You don’t need lectures from me about how to get there.

“What I want to say is something different. What I want to say is this:

“Imagine what this land would be like if a two state solution was actually achieved.

“Think of all the aspects of life that would change.

“Israel’s relationships with the world. Its security its long-term prosperity and the quality of life for all its people.

“On Israel’s relationships, imagine, as John Kerry put it: “mutual recognition of the nation state of the Palestinian people and the nation state of the Jewish people”

“Let’s be clear what that means.

“An end to the outrageous lectures on human rights that Israel receives at the United Nations from the likes of Iran and North Korea.

“An end to the ridiculous situation where last year the United Nations General Assembly passed three times as many resolutions on Israel as on Syria, Iran and North Korea put

“No more excuses for the 32 countries in the United Nations who refuse to recognise Israel.

“And for the Arab League, how many of those States today yearn for a different relationship with Israel – which the peace agreement would enable them to deliver?

“Think of the capitals in the Arab world where Israelis could travel, do business, and build a future.

“Imagine Israel – like any other democratic nation – finally treated fairly and normally by all.

“On security, imagine a peace deal that would leave Israel more secure, not less secure.

“Not a temporary deal, broken by Hamas firing rockets at you or Iranian proxies smuggling weapons through the Jordan Valley.

“But a proper lasting peace that allows a strong moderate Palestinian government to end the fears of a failed state on Israel’s border.

“A deal that means an end of all claims – and an end of all conflict.

“Israelis and Palestinians no longer each other’s enemy, but actually working together to maintain security against those who would seek to harm us all.

“On prosperity, the possibilities of peace are extraordinary.

“This is a region where demographics are demanding 40 million jobs in the next decade, to keep pace with the rising expectations of young people.

“A region where the thirst for higher education today will need to be met with the jobs of tomorrow.

“So imagine the engine of Israel’s economy fully unleashed to work in the region – and to meet the needs that are common to all.

“How to make the best use of land and technology to feed a rising population?

“How to harness water resources so precious to all?

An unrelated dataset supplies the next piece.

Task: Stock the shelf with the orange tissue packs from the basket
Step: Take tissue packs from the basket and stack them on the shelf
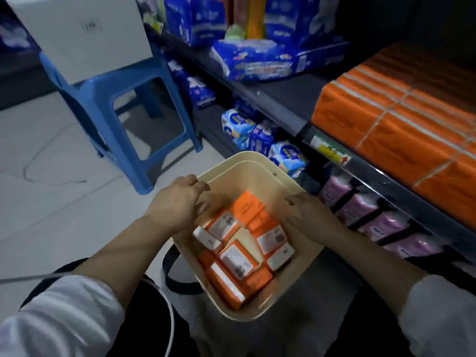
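A cream basket [257, 163] stands on the floor below me, holding several orange tissue packs [238, 258] with white labels, lying jumbled. My left hand [180, 202] hovers over the basket's left rim, fingers spread and loosely bent, holding nothing. Over the right rim is my right hand [309, 217], fingers extended toward the packs, also empty. To the right, the dark shelf [283, 99] carries rows of orange tissue packs [401, 124] stacked flat.
A blue plastic stool [123, 104] with a white box [85, 34] on top stands at the left. Blue packs [270, 57] fill the shelf's far part and lower level. Pink packs [373, 217] sit on the lowest shelf right of the basket.
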Action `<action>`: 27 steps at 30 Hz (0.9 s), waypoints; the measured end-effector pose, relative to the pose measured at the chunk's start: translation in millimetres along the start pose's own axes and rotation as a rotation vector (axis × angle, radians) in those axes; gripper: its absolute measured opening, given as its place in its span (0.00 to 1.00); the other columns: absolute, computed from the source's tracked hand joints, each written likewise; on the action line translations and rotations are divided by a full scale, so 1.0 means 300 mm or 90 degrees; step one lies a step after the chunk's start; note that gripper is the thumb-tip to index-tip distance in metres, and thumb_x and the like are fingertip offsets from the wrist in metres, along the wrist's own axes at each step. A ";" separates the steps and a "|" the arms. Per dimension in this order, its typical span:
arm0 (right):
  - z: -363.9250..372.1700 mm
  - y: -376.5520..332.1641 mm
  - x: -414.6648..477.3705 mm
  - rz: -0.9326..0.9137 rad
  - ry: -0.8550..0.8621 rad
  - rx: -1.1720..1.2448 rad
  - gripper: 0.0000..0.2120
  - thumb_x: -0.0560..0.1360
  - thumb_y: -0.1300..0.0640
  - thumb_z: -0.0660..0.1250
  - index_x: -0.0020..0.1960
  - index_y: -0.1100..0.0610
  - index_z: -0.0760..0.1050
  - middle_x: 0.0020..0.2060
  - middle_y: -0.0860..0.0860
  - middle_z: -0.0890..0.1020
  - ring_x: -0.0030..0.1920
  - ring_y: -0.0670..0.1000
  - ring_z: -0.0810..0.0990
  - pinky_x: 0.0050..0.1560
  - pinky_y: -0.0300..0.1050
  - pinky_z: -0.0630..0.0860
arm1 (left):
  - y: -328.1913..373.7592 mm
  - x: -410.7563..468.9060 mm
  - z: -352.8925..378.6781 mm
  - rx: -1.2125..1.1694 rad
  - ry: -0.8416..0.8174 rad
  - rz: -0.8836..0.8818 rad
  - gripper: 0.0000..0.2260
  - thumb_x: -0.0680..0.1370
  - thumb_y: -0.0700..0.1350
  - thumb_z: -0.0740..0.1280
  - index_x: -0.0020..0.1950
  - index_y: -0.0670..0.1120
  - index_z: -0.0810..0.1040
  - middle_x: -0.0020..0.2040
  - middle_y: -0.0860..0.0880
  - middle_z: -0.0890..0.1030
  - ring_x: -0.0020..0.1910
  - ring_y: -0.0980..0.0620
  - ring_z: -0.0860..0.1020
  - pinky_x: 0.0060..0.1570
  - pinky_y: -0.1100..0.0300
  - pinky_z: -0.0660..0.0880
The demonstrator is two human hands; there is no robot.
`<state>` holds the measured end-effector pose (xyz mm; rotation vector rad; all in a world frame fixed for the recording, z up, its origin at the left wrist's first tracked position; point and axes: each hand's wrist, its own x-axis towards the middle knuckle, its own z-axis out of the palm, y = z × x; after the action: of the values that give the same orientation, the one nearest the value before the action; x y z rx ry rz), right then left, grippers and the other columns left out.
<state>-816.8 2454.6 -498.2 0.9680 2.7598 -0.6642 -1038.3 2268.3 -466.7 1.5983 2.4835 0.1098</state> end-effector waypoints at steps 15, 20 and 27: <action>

“Imagine Israel’s technology working hand in glove with those making strides with renewables – securing the future needs of their peoples for a time when their economies can no longer rely on carbon.

“Imagine the agreements ready to be signed off with every major trading bloc in the world.

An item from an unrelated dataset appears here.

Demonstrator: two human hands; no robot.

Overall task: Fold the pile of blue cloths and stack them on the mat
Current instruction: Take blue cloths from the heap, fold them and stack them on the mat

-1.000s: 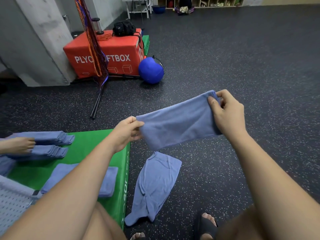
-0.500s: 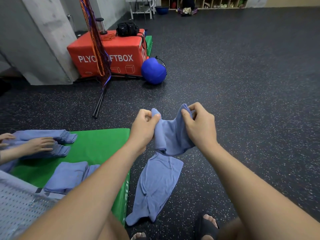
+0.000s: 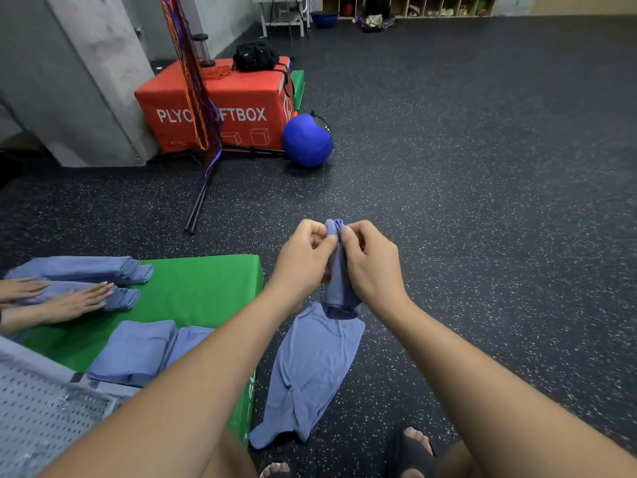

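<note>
- The left hand (image 3: 303, 257) and right hand (image 3: 372, 267) are pressed close together, each pinching the top edge of a blue cloth (image 3: 336, 281), so its ends meet and the fold hangs straight.
- An unfolded cloth (image 3: 310, 367) lies on the floor (image 3: 482, 236) beneath both hands, probably next.
- The green mat (image 3: 200, 288), left of the left hand, carries folded cloths (image 3: 138, 350).

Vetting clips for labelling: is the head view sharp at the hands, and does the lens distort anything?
Head view: left hand, right hand and held cloth are sharp; the right forearm smears toward the corner; the wide lens leans the pillar; lighting even, no glare.
</note>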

“Committees deliberating not on what products to stop from Israel – but on what products they can bring in.

“Imagine too how this new future would feel.

“Because this isn’t just about security and prosperity – as important as those are.

“This is about justice for two peoples.

“Dignity for the Jewish people and yes, dignity for the Palestinian people too.

“Generations of Jewish and Palestinian children for once growing up in hope not fear.

“Israel is a nation where around every corner there is a memorial and a reminder of those who fought to create a modern Israel from the human tragedies of the past.

“But those sacrifices were not just to build a State that was physically secure.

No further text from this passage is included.